As the Center for Growth and Opportunity’s Josh Smith (Entry Point) notes, local leaders can do this all on their own:

A key advantage of the GEIR route is that today’s immigration rules allow the establishment of a GEIR. Universities don’t have to apply to a program or get permission from any government agencies. The only people who can say ‘no’ are the university officials who choose not to create one at their university. Unlike other immigration reforms, this one doesn’t depend on what lawmakers do in Washington DC. It’s something that universities can and should do today.

Yet sadly, Josh goes on to write, only seven—yes, seven—out of the country’s 2,500 four-year universities had a Global EIR program set up as of 2021.

Your city is almost certainly leaving free growth—and the revenue that comes with it—on the table.

The economic and fiscal benefits to setting up a Global EIR program and thereby keeping dozens or hundreds of high-potential entrepreneurs in your backyard should be obvious. We know, for instance, that the take-off of superstar cities is often highly contingent, shaped by the location decisions of one or two firms who end up being globally significant. But startup incubators, as Global EIR programs effectively are, do not need to attract the next Microsoft to fundamentally change their host community’s economic trajectory. Clusters of highly-skilled technical people, and of entrepreneurs in particular, build on themselves, attracting further investment and talent.

For universities considering setting up a Global EIR program for themselves, the hard part is in many ways already taken care of. By construction, Global EIR selects for entrepreneurs who are already raising funds, not mere hopefuls with a plan on paper.

While spinning up a Global EIR program is relatively cheap (if somewhat complicated), it’s easy to imagine how universities could turn it into a significant moneymaker, perhaps taking a small share of equity or IP in participants’ companies. For state or local governments, paying the operational costs of EIR programs run by local universities could very well be an investment that pays for itself over time.

Cities can use Washington’s dysfunction to their advantage.

While comprehensive immigration reform from Congress may be hard to imagine right now, cities frustrated by their inability to retain the students they train after graduation or spin up clusters of startups can take action now.
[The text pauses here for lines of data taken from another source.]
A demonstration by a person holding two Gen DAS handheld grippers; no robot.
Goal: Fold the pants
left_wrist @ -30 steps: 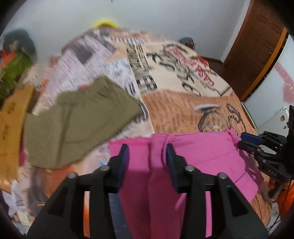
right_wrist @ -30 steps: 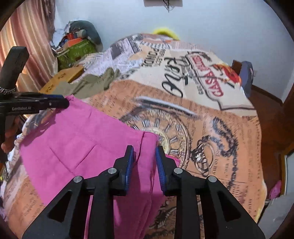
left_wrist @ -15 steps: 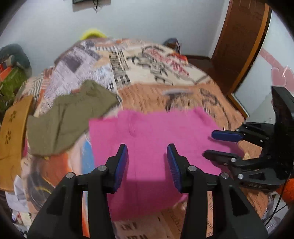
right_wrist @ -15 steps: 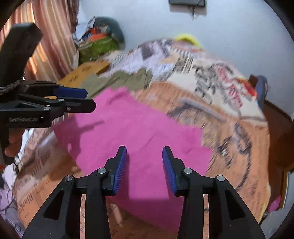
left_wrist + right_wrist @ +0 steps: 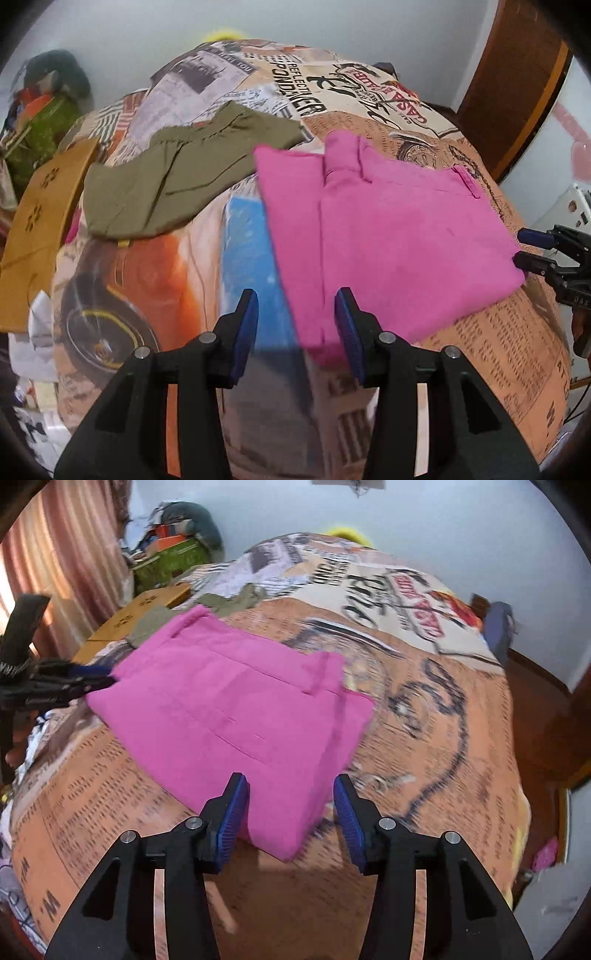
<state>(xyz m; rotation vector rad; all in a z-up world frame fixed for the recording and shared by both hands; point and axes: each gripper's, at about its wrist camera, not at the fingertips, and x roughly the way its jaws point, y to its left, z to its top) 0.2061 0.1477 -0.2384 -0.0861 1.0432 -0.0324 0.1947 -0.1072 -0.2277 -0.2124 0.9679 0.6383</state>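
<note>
**Pink pants lie folded on the printed bedspread, both claws empty**

The pink pants [image 5: 391, 236] form a flat, roughly rectangular slab of soft matte cloth on the bedspread [image 5: 491, 354], a smooth cover printed with newsprint text, a clock face and a chain on an orange ground. Stitched seams and a narrow belt loop show along the pants' far edge, and the near corner is a rounded fold.

The left gripper [image 5: 297, 332], black plastic with ribbed blue pads, stands parted with nothing pinched; the near left corner of the pants sits in the gap between its fingers, untouched. The right gripper [image 5: 290, 814] is of the same make; its jaws are opening, with the near folded corner of the pants below and between them, free of the pads.

Beyond the pants' far left corner lies an olive-green garment [image 5: 177, 181], crumpled, with a gathered waistband. Left of that garment sits a flat brown cardboard box [image 5: 40, 229].
</note>
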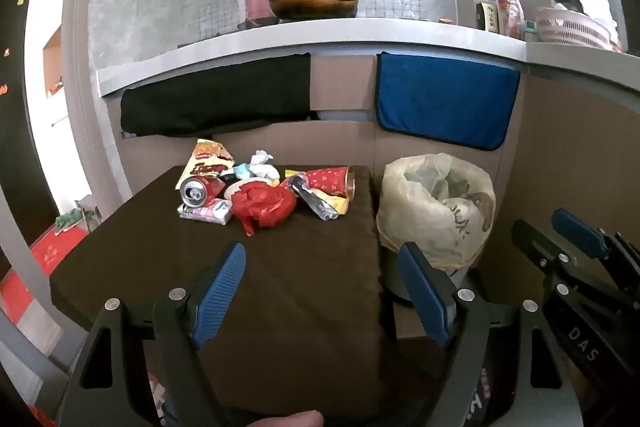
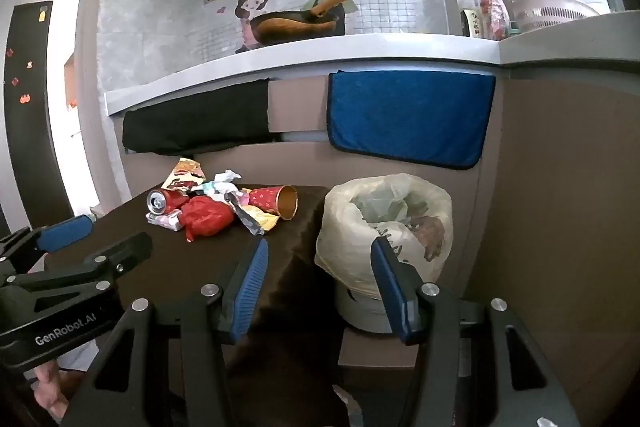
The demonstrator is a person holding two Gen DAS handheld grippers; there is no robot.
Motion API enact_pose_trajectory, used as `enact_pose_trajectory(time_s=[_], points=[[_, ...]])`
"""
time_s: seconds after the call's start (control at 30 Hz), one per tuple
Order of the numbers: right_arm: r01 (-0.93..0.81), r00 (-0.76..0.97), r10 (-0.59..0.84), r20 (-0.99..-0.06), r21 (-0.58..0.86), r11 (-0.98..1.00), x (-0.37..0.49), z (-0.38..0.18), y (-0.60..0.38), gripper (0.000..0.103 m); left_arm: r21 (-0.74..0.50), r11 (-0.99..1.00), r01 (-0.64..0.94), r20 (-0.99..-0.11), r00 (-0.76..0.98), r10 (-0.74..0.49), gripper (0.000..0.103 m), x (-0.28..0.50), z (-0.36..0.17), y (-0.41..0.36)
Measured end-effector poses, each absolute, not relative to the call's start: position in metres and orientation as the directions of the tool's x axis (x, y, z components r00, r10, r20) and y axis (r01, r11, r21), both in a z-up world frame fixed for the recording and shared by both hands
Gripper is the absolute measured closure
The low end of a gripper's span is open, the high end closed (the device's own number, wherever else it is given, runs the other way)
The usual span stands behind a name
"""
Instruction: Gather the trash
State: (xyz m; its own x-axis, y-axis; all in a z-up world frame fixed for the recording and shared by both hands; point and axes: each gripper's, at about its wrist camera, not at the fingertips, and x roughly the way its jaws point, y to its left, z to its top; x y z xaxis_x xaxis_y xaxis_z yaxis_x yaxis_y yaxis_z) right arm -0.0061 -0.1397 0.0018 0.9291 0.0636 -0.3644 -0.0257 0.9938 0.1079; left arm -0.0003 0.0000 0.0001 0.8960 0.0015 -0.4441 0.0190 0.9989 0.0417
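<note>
The trash lies in a heap at the far end of the brown-covered table [image 1: 280, 287]: a crumpled red plastic bag [image 1: 262, 205] at the front, a crushed red can [image 1: 199, 190] on its side to its left with a small tissue packet [image 1: 206, 211] just before it, a red paper cup [image 1: 330, 181] tipped over to the right, a silvery wrapper [image 1: 316, 203] beside the cup, white crumpled tissue [image 1: 262, 165] behind, and a snack bag [image 1: 208, 159] leaning at the back left. Just right of the table stands the bin lined with a pale plastic bag [image 1: 436, 207], its mouth gaping. The left claw [image 1: 324, 291] hangs above the near table, spread wide and holding nothing; the right claw [image 2: 320, 285] is likewise wide apart and bare, aimed between the table edge and the bin. Behind, a black cloth [image 1: 216, 99] and a blue towel [image 1: 444, 103] hang from the kitchen counter [image 1: 320, 35], where a wok [image 1: 314, 1] sits.
</note>
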Motion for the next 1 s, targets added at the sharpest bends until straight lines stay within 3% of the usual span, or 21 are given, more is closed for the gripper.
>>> enact_pose_trajectory(time_s=[1.0], points=[[0.019, 0.922, 0.015, -0.387, 0.083, 0.996, -0.005, 0.0015, -0.1434, 0.052, 0.042, 0.999, 0.018, -0.453, 0.891, 0.003, 0.024, 0.0002, -0.0001, 0.0]])
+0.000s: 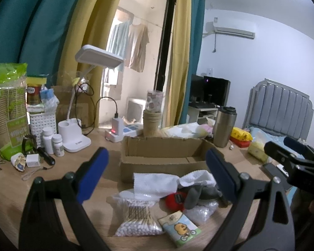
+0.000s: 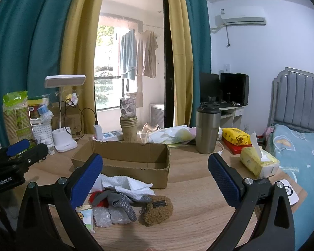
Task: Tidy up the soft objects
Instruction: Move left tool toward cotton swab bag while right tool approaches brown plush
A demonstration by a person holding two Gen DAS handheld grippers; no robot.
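While both grippers, left (image 1: 157, 175) and right (image 2: 155, 179), hover spread and empty, the soft pile (image 2: 123, 198) lies before the box (image 2: 123, 159); the left's body reads "GenRobot.AI".

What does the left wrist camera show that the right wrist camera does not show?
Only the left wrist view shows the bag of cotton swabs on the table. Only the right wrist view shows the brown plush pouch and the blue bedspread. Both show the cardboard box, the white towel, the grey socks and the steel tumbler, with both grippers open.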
Between actively-enrolled international students and recent graduates on OPT, there were more than one million international students studying and working across the U.S. last year. Many thousands of these students are potential entrepreneurs. As the odds of winning the H-1B lottery continues to fall and other visa options buckle under the weight of bureaucratic delays, cities can step up with their own alternative, at least for startup founders.

Cities are not helpless in the face of a broken federal immigration system. They are not destined to sit on the sidelines bemoaning the state of national politics, or joining another bidding war for the next Foxconn boondoggle. Cities can rewrite their stale economic development playbooks for the better by refocusing on what truly drives their growth: people and their ideas. Activating the latent talents of entrepreneurs with a slate of new Global EIR programs is a great place to start.